Supported model types (backends)
The NxD Inference model hub currently supports architectures including: Llama (text), Llama (multimodal), Llama4, Mixtral, DBRX, Qwen2.5, Qwen3, and FLUX.1 (beta).
(For the others, the exact string is typically the obvious lowercase name, aligned to the supported architecture list above. If you’re unsure, match it to your model family—e.g., Mixtral → mixtral, Qwen3 → qwen3—because picking the wrong type can lead to compile failures or incorrect behavior.)

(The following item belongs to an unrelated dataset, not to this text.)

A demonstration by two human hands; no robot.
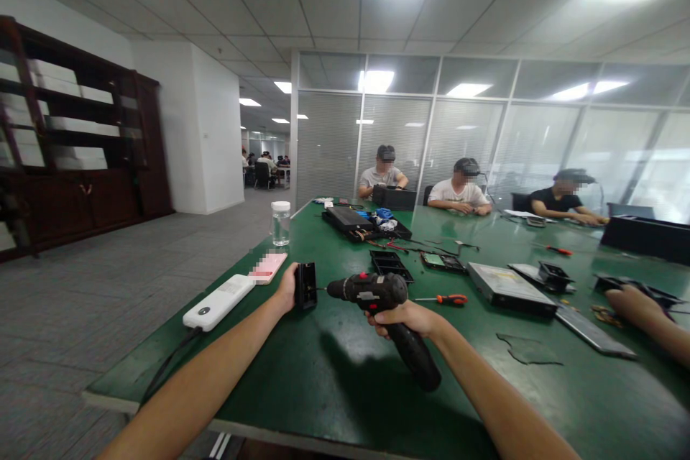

Supported vLLM server flags
aicrowd submit-model currently supports these vLLM arguments:
--vllm.max-model-len
--vllm.dtype
--vllm.kv-cache-dtype
--vllm.quantization
--vllm.load-format
--vllm.rope-theta
--vllm.rope-scaling
--vllm.max-num-batched-tokens
--vllm.max-num-seqs
--vllm.enforce-eager true
--vllm.enable-lora true
--vllm.lora-dtype
--vllm.lora-extra-vocab-size
--vllm.enable-prefix-caching true
--vllm-env.allow-long-max-model-len
# inference time parameters
--vllm-inference.max-tokens
Example: complete submission command
At minimum, set your repo/tag and the Neuron model type:
aicrowd submit-model \
--hf-repo <repo> \
--hf-repo-tag <branch/tag> \
--neuron.model-type llama
Or, for DBRX:
aicrowd submit-model \
--hf-repo <repo> \
--hf-repo-tag <branch/tag> \
--neuron.model-type dbrx
If you need tighter control over serving behavior, add the relevant --vllm.* flags on the same command.